It's Pointless to Grade Eagles Draft, So Let's Do It Anyway

Now that the dust has settled and Carson Wentz along with seven other NFL draft picks are officially Eagles, naturally it's time to... assign a frivolous letter grade!

It's a tradition unlike any other in sports. The grades always arrive in the days and hours or even the moments immediately following each pick in the draft, always with the caveat that, yes, we should wait three-to-five years because it's impossible to evaluate whether a bunch of 20-something-year-old kids will succeed in pro football, and no, we probably don't know anything about most of them that we haven't read in scouting reports anyway. Hell, the front offices that were working on this all year long don't even get the draft right half the time, but I'm supposed to praise or rip the job Howie Roseman did over the weekend? Seems legit.

And this year's Eagles grades are a particularly futile endeavor given the nature of the club's class, leaving us with more or less with one of two takes.

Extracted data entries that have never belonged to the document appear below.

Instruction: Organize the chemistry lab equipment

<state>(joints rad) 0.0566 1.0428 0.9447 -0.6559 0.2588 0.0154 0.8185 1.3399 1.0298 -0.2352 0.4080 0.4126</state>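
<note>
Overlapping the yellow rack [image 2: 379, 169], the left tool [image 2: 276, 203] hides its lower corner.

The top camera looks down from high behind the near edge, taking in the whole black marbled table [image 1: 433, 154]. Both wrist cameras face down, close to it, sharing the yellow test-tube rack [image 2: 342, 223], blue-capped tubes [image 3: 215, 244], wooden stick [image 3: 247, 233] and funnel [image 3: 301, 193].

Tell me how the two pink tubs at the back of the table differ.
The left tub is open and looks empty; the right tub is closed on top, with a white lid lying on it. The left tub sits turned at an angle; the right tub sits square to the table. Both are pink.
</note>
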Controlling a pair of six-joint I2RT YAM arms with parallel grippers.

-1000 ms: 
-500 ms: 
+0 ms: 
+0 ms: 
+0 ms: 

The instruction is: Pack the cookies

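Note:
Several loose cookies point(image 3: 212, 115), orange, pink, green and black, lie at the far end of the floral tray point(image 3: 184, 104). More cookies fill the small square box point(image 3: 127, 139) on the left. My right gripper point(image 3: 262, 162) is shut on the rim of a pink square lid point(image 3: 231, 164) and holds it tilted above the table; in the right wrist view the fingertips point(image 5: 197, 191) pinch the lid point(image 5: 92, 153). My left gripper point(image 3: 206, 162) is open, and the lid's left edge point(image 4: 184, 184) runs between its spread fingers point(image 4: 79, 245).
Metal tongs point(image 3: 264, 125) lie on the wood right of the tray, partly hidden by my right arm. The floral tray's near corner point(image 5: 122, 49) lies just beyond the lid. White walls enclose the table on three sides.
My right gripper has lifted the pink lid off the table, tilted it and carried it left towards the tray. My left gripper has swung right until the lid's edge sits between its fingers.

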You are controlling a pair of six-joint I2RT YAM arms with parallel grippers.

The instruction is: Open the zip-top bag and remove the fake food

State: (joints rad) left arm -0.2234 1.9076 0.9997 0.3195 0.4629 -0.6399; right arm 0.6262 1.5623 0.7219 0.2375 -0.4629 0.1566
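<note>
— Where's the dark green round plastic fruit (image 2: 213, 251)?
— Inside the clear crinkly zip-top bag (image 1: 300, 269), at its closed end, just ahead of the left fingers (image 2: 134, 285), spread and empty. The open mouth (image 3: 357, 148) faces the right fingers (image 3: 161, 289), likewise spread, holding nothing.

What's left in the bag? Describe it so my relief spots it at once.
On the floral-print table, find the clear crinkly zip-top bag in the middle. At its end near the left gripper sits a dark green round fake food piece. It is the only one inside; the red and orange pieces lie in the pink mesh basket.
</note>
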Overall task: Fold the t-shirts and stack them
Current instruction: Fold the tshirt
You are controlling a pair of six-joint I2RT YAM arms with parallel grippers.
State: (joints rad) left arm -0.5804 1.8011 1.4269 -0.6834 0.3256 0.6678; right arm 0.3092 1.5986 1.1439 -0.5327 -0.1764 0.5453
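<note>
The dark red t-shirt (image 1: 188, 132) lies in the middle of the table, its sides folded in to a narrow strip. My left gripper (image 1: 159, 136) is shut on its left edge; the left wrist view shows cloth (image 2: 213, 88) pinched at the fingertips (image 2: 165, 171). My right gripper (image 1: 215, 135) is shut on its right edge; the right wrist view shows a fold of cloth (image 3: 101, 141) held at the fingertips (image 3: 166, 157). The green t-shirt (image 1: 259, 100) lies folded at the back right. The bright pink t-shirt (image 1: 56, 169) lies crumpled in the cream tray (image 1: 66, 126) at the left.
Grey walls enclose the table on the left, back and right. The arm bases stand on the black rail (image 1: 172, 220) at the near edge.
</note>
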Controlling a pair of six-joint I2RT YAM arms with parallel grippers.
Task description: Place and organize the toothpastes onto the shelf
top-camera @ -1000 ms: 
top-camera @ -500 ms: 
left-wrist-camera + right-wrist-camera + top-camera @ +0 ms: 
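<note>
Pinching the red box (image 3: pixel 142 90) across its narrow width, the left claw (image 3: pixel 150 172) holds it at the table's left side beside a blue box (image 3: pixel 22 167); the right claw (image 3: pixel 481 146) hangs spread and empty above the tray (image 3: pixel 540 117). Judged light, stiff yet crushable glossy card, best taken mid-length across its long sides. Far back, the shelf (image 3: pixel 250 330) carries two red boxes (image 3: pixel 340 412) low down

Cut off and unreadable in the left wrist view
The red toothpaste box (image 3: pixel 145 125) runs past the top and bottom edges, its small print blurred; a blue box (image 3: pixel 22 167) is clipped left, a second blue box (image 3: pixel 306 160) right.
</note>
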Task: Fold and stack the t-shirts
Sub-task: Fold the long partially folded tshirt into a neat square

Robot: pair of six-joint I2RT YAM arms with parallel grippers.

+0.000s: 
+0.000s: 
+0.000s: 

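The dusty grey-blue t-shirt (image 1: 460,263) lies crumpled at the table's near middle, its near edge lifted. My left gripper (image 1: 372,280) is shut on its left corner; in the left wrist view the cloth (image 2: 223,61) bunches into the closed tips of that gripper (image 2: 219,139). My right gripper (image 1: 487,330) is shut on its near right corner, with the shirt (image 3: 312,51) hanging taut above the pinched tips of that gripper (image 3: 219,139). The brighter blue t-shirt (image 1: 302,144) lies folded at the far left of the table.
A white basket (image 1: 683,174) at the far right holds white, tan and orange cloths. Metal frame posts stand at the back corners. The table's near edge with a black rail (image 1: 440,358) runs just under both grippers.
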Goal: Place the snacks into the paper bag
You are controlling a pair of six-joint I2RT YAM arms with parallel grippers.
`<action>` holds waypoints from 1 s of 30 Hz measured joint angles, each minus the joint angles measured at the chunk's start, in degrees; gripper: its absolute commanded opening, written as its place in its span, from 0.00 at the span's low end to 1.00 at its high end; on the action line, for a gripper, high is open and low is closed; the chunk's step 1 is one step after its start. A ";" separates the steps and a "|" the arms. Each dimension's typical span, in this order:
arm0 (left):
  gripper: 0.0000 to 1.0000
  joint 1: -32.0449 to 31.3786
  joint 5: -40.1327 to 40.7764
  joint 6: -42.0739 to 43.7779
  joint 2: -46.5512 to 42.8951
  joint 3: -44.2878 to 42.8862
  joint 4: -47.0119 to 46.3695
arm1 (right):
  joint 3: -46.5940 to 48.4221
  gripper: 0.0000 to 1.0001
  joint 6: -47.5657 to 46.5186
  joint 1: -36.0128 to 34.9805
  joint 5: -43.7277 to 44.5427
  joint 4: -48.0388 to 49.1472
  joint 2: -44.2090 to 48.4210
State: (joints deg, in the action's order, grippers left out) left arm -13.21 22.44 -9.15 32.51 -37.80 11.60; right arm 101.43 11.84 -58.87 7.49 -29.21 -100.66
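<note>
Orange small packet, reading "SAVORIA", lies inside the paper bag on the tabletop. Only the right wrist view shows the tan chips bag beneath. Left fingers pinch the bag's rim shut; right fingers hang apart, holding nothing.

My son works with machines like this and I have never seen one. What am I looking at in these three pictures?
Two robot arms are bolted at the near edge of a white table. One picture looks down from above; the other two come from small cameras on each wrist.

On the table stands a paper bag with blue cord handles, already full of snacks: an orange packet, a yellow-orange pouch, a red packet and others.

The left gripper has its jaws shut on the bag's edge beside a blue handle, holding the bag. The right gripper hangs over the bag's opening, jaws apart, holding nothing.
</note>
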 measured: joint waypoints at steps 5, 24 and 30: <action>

1. The Eagles' draft will only be as good as Wentz.

You mean to tell me the franchise quarterback the Eagles dealt three year's worth of picks to acquire will make or break this draft? Way to go out on a limb there.

2. Outside of Wentz, the Eagles' draft was an underwhelming one.

Underwhelmed by the Eagles' draft? Well, that tends to happen when a team only makes two selections in the first four rounds. The feeling was inevitable, so thanks for the analysis.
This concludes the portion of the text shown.